Quoiqu'il en soit, le navire ne devra pas s'approcher trop près de l'endroit où se trouve Etienne car il explose toutes les glaces sur son passage. Ce sera donc en hélicoptère MI8 que s'effectuera le hélitreuillage de la capsule, de l'homme et de son chien.

Mardi 25 juin
A une quinzainde de jours de sa reprise par un brise-glace soviétique, Jean-Louis Etienne continue sa dérive à bord de Polar Observer. Comme maintenant les tâches scientifiques sont en place, le médecin français a le temps d'écrire et de penser au devenir du monde ainsiqu'aux sources d'énergie qu'il va falloir développer dans le futur. Dans sa communication du jeudi 20 juin, il écrit : "L'hydrogène se présente comme le vecteur d'énergie idéal pour les transports. Les moteurs silencieux produiront un déchet peu encombrant, l'eau. Des prototypes circulent déjà en Allemagne, aux Etats-unis et dans les Pays scandinaves. Il y a des questions de coût de production, de stockage et de distribution à résoudre pour que l'hydrogène succède aux hydrocarbures. Dans quelques décennies."
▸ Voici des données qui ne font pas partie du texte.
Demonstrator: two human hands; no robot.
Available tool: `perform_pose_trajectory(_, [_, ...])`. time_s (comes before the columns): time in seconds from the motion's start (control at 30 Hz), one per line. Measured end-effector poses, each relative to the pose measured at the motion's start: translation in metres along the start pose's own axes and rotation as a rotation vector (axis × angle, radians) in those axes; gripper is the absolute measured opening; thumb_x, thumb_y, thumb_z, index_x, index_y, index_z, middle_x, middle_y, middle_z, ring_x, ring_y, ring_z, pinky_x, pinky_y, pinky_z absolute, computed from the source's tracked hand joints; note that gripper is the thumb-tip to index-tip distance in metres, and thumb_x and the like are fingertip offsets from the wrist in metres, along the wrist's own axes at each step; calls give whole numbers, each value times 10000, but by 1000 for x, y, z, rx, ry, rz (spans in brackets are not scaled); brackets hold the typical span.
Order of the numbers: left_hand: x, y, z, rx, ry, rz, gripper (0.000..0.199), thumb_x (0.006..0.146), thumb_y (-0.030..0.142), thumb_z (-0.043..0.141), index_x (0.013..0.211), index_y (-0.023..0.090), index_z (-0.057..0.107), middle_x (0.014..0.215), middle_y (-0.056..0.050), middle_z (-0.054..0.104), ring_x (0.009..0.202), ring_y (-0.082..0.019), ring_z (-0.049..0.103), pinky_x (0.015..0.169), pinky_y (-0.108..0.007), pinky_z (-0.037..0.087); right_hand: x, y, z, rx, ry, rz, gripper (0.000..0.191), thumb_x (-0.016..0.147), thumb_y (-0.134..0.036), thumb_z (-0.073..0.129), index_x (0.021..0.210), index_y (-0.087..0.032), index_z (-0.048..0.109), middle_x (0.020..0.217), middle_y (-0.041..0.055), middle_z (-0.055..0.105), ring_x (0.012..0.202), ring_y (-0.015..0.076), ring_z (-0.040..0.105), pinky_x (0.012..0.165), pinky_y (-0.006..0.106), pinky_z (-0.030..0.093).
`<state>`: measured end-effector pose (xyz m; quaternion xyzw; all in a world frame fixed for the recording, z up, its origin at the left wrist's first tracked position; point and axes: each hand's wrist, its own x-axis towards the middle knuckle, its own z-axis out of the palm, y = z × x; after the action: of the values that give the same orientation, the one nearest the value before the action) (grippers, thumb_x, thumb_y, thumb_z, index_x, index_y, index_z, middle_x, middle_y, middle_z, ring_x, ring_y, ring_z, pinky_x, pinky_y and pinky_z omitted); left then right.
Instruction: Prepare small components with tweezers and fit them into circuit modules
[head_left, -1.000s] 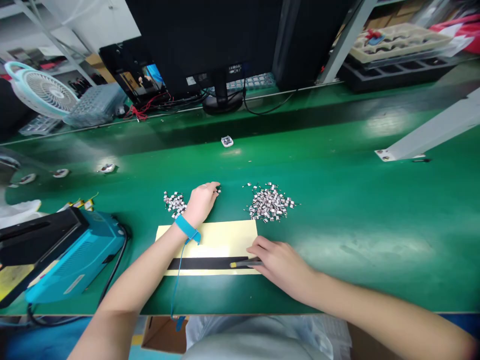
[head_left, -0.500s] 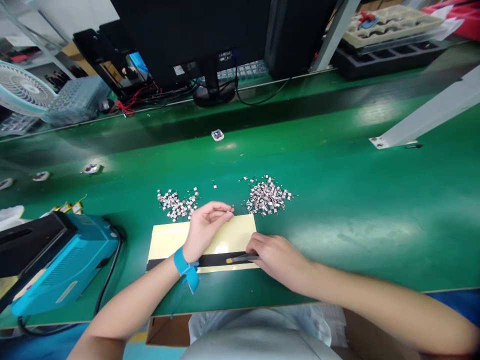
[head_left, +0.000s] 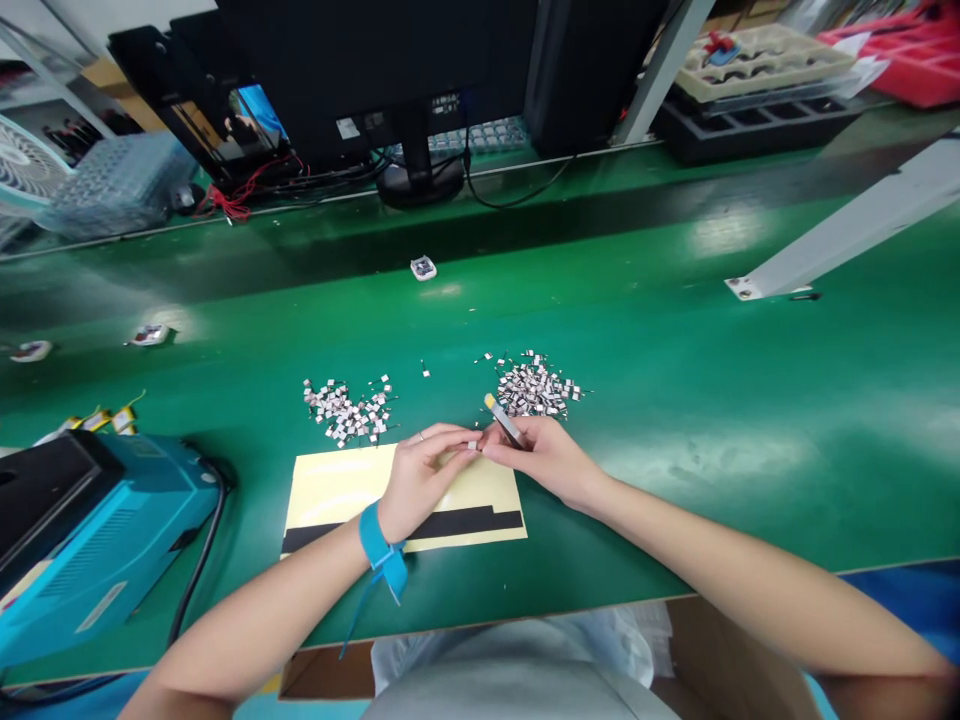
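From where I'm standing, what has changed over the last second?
The right hand lifted the yellow-tipped tweezers off the black strip and rose to meet the left hand, which moved rightward above the yellow sheet. The two piles of small parts stayed put.

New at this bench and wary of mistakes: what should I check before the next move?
1. Blue wrist strap worn: ok.
2. Thin blue strap cord grounded: cannot tell, its far end is out of view.
3. Slim metal tweezers with a yellow end in the right hand: ok, held.
4. Tiny white part between the right hand and left hand: cannot tell if gripped.
5. Heaps of tiny silver wired parts kept together: not ok, one stray part lies between them.
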<state>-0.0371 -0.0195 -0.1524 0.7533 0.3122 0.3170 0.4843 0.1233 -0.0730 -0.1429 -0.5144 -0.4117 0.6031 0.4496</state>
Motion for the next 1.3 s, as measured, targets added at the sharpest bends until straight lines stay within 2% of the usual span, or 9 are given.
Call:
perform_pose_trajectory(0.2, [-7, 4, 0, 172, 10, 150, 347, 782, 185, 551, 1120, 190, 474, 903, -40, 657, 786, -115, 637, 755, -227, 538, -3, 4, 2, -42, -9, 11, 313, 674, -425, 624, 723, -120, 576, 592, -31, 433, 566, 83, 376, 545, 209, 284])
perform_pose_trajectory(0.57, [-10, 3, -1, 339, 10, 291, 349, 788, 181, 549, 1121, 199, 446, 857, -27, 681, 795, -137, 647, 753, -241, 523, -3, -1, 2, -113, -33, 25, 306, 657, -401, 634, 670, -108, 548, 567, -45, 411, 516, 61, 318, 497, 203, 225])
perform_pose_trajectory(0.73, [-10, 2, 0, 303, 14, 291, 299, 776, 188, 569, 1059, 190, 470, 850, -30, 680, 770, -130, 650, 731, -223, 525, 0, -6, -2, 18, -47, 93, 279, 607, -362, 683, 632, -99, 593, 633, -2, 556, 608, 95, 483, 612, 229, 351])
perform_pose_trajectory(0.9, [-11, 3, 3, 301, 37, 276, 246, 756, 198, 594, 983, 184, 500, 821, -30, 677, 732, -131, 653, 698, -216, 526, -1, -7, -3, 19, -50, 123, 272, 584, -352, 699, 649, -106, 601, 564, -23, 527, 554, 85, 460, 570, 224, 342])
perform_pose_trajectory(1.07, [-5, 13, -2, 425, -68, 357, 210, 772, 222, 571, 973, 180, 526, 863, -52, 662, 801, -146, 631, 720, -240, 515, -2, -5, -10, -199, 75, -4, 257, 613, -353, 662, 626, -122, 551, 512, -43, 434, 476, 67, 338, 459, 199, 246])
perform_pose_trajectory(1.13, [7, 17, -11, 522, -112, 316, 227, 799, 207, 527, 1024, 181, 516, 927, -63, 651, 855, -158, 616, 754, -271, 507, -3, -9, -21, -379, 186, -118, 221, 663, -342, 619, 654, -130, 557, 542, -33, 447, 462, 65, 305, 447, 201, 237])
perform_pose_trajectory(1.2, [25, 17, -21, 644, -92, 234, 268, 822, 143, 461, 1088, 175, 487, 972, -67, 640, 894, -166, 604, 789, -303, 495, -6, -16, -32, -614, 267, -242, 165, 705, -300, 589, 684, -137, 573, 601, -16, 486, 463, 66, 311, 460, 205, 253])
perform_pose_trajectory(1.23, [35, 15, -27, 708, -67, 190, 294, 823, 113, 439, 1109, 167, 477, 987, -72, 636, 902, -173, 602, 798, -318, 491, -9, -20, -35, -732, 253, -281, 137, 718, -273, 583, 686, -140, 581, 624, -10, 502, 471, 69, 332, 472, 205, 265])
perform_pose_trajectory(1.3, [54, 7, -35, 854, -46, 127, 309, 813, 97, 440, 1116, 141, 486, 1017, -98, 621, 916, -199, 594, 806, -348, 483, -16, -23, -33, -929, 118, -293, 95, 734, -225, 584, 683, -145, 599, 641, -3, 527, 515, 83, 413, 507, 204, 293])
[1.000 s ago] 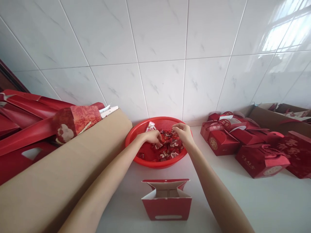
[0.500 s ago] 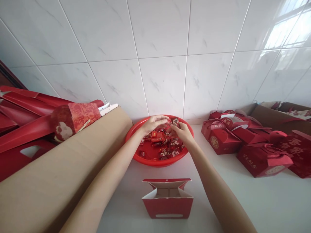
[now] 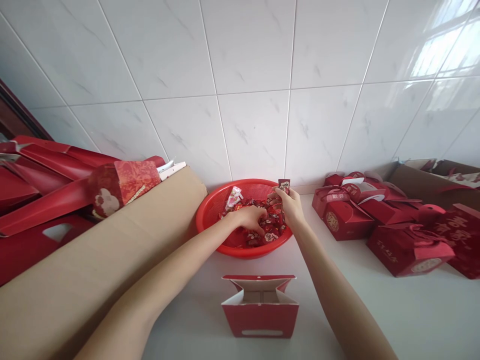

De temps à autre, Etienne, qui par ailleurs est un grand compteur, rappelle au visiteur des notions indispensables comme celles sur l'effet de serre qu'il décrit le mardi 11 juin : "Nous n'entendons sur l'atmosphère que des mauvaises nouvelles : l'air est devenu irrespirable, l'effet de serre ne cesse de s'aggraver, le trou dans la couche d'ozone est loin de se refermer. L'air est malade de notre civilisation et il est temps de se réveiller. Sans cette couche d'air qui enveloppe notre planète, la vie ne serait pas possible, pour deux raisons essentielles :

I- l'atmosphère apporte l'OXYGENE que nous respirons
II- l'atmosphère crée autour de la Terre une ENVELOPPE PROTECTRICE grâce à deux phénomènes : la conservation de la chaleur du soleil et le bouclier de protection
- La conservation de la chaleur du soleil : l'effet de serre à la surface de la Terre, l'air agit comme une vitre qui laisse passer les rayons du soleil et empêche la chaleur de repartir - c'est l'effet de serre, bien connu des maraîchers pour protéger leurs cultures. L'effet de serre est donc un phénomène naturel indispensable à la vie. Sans cela la température à la surface de la terre serait très froide, - 18°C, il n'y aurait ni eau liquide, ni plantes, ni animaux, ils n'auraient jamais pu exister. Aujourd'hui on parle du réchauffement climatique car l'effet de serre est augmenté par tous nos dégazages : gaz carbonique, émanations industrielles, méthane de fermentation et autres particules.
- Le bouclier de protection : L'air est un filtre qui arrête tous les rayons dangereux pour la vie. Le plus connu de ces filtres est la couche d'ozone, ce gaz rare et naturel de la haute atmosphère qui arrête certains ultraviolets toxiques pour les cellules vivantes (Ne pas confondre avec l'ozone produit par les pollutions urbaines). L'atmosphère nous protège aussi de toutes les particules qui sillonnent le cosmos et qui nous tomberaient dessus si elles ne se désintégraient pas dans l'air : la plus belle illustration en est l'étoile filante.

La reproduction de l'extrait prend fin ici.